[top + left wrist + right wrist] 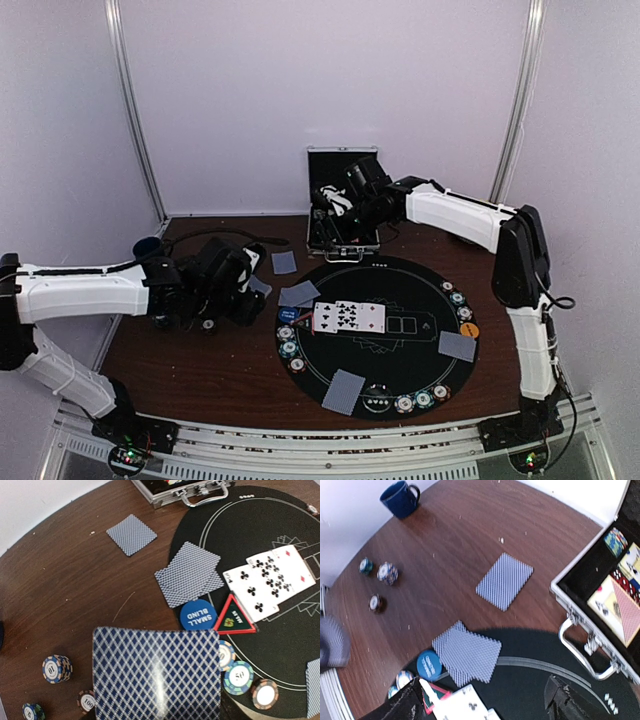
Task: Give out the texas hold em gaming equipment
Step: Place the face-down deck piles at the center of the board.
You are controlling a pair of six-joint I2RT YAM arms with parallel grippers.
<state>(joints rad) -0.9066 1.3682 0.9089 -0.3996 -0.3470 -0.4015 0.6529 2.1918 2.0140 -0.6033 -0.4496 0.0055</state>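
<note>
My left gripper (232, 287) hovers over the brown table left of the mat, shut on a stack of blue-backed playing cards (156, 675) that hides its fingers. My right gripper (484, 682) is open and empty, up by the case (340, 252). Face-up cards (348, 317) lie mid-mat. Two overlapping face-down cards (189, 573) sit at the mat's left edge, and a single one (504, 581) lies on the wood. The blue small-blind button (198, 614) and chips (238, 676) line the mat rim. More chips (56, 668) stand on the wood.
The silver case (580, 635) lies open at the back, chips and cards inside. A dark blue mug (400, 499) stands at the far left. A red-edged triangle marker (234, 617) lies beside the face-up cards. Face-down cards (344, 391) and an orange button (469, 329) sit on the mat.
</note>
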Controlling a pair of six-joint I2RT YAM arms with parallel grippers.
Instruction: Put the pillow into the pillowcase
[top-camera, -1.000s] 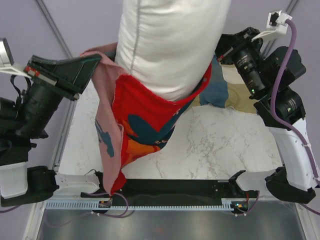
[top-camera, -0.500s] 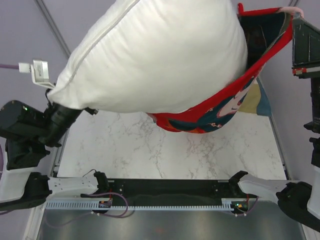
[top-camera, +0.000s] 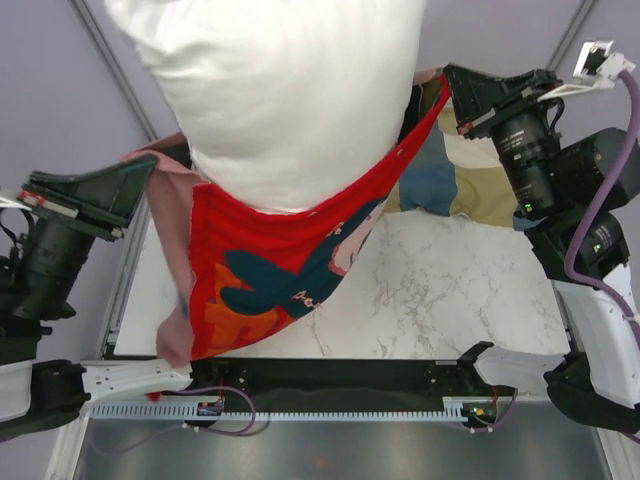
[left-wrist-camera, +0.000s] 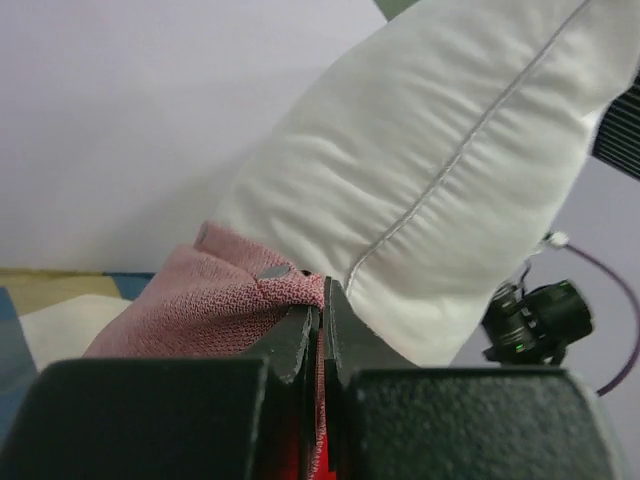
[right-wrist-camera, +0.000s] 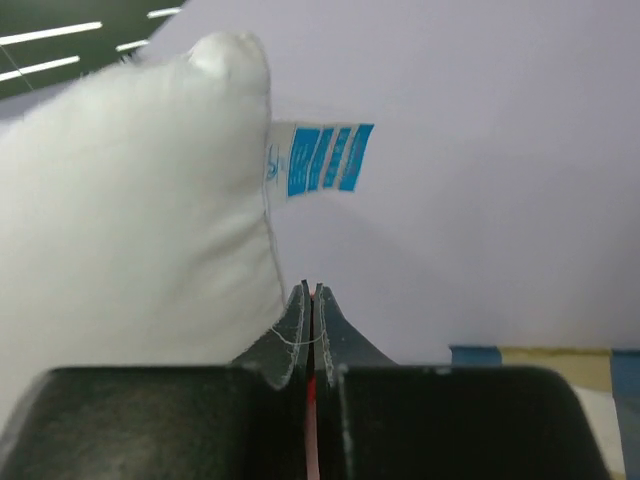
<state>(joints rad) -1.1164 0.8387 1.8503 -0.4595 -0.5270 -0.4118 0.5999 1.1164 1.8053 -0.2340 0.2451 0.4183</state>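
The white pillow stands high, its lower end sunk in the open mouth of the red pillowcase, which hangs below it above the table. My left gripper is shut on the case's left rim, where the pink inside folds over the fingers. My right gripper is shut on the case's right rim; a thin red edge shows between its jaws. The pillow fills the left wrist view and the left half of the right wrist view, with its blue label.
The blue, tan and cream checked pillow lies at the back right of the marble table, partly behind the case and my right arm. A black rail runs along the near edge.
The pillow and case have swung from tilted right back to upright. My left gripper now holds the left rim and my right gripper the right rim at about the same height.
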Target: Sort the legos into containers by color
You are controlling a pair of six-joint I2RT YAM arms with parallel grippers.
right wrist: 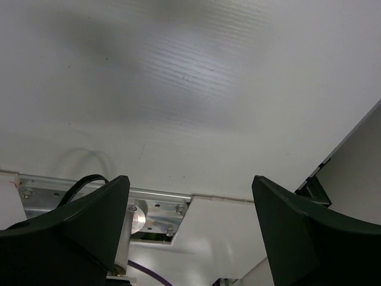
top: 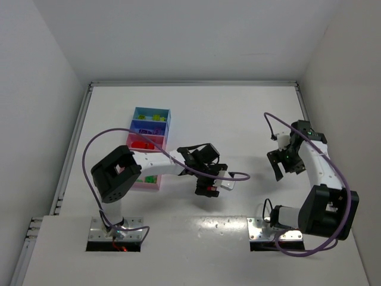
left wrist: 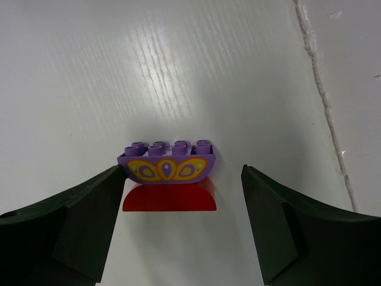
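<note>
one purple brick (left wrist: 165, 164) sits atop a red brick (left wrist: 169, 199) between the wide-open jaws of the left gripper (left wrist: 183, 174), unheld. right gripper (right wrist: 190, 182) gapes wide, empty.

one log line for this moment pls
left gripper open, straddling purple brick against red brick on table | right gripper open, empty | containers hold some bricks | phase: pre-grasp
</note>
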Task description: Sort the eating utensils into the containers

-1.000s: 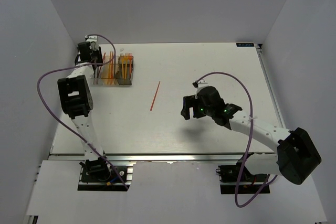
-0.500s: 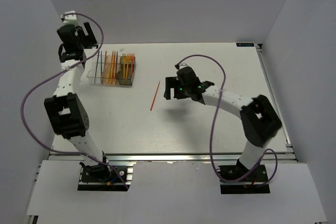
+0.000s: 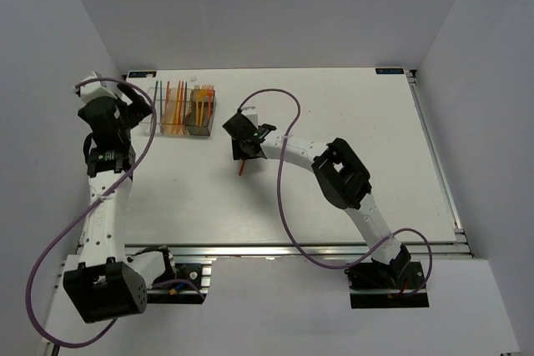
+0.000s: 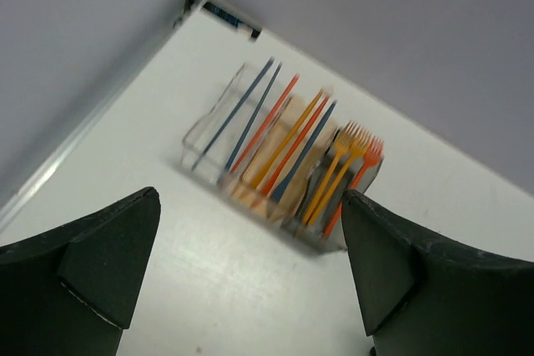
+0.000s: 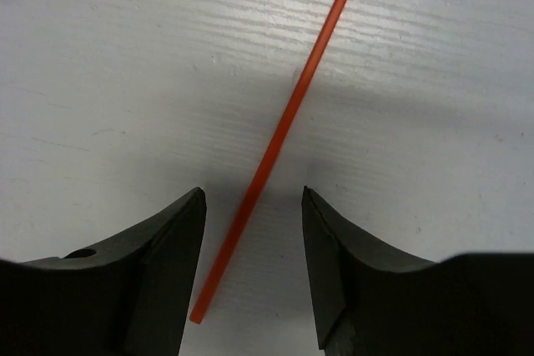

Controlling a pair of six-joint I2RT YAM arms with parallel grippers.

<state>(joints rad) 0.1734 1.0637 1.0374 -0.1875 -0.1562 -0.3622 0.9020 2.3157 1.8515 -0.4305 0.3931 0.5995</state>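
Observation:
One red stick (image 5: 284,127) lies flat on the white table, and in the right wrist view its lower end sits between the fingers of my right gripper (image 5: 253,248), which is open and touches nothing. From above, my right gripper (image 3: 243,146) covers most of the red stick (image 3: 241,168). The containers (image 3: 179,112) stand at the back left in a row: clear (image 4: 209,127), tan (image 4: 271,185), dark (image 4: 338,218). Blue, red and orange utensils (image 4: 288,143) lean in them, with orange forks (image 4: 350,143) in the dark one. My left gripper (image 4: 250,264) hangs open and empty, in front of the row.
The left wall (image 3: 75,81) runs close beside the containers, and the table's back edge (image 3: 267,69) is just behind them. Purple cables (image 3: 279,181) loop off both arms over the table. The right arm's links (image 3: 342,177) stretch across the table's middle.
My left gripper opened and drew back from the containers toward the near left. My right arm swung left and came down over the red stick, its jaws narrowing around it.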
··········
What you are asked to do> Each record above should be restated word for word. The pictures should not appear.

Reply to the task>
[top + left wrist + right wrist] 
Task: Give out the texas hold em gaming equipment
Step: Place the face-down deck piles at the center of the board.
You are controlling a pair of six-joint I2RT YAM arms with parallel grippers.
<state>(joints rad) -0.9066 1.3682 0.9089 -0.3996 -0.3470 -0.4015 0.6529 2.1918 2.0140 -0.6033 -0.4496 0.0055</state>
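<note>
My left gripper (232, 287) hovers over the brown table left of the mat, shut on a stack of blue-backed playing cards (156, 675) that hides its fingers. My right gripper (484, 682) is open and empty, up by the case (340, 252). Face-up cards (348, 317) lie mid-mat. Two overlapping face-down cards (189, 573) sit at the mat's left edge, and a single one (504, 581) lies on the wood. The blue small-blind button (198, 614) and chips (238, 676) line the mat rim. More chips (56, 668) stand on the wood.
The silver case (580, 635) lies open at the back, chips and cards inside. A dark blue mug (400, 499) stands at the far left. A red-edged triangle marker (234, 617) lies beside the face-up cards. Face-down cards (344, 391) and an orange button (469, 329) sit on the mat.
</note>
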Controlling a pair of six-joint I2RT YAM arms with parallel grippers.
Instruction: Put the pillow into the pillowcase
[top-camera, -1.000s] 
[top-camera, -0.500s] 
[top-camera, +0.000s] 
[left-wrist-camera, +0.000s] 
[right-wrist-camera, +0.000s] 
<state>(joints rad) -1.1164 0.8387 1.8503 -0.4595 -0.5270 -0.4118 0.5999 1.1164 1.8053 -0.2340 0.2451 0.4183</state>
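The white pillow stands high, its lower end sunk in the open mouth of the red pillowcase, which hangs below it above the table. My left gripper is shut on the case's left rim, where the pink inside folds over the fingers. My right gripper is shut on the case's right rim; a thin red edge shows between its jaws. The pillow fills the left wrist view and the left half of the right wrist view, with its blue label.
The blue, tan and cream checked pillow lies at the back right of the marble table, partly behind the case and my right arm. A black rail runs along the near edge.
The pillow and case have swung from tilted right back to upright. My left gripper now holds the left rim and my right gripper the right rim at about the same height.
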Target: Sort the legos into containers by color
You are controlling a pair of six-joint I2RT YAM arms with parallel grippers.
right wrist: 
top: 
left wrist: 
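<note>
one purple brick (left wrist: 165, 164) sits atop a red brick (left wrist: 169, 199) between the wide-open jaws of the left gripper (left wrist: 183, 174), unheld. right gripper (right wrist: 190, 182) gapes wide, empty.

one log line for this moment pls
left gripper open, straddling purple brick against red brick on table | right gripper open, empty | containers hold some bricks | phase: pre-grasp
</note>
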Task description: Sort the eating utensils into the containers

-1.000s: 
-0.500s: 
+0.000s: 
+0.000s: 
+0.000s: 

Controlling a pair of six-joint I2RT YAM arms with parallel grippers.

<state>(joints rad) 0.1734 1.0637 1.0374 -0.1875 -0.1562 -0.3622 0.9020 2.3157 1.8515 -0.4305 0.3931 0.5995</state>
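Observation:
One red stick (image 5: 284,127) lies flat on the white table, and in the right wrist view its lower end sits between the fingers of my right gripper (image 5: 253,248), which is open and touches nothing. From above, my right gripper (image 3: 243,146) covers most of the red stick (image 3: 241,168). The containers (image 3: 179,112) stand at the back left in a row: clear (image 4: 209,127), tan (image 4: 271,185), dark (image 4: 338,218). Blue, red and orange utensils (image 4: 288,143) lean in them, with orange forks (image 4: 350,143) in the dark one. My left gripper (image 4: 250,264) hangs open and empty, in front of the row.
The left wall (image 3: 75,81) runs close beside the containers, and the table's back edge (image 3: 267,69) is just behind them. Purple cables (image 3: 279,181) loop off both arms over the table. The right arm's links (image 3: 342,177) stretch across the table's middle.
My left gripper opened and drew back from the containers toward the near left. My right arm swung left and came down over the red stick, its jaws narrowing around it.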

What the exercise required is now done.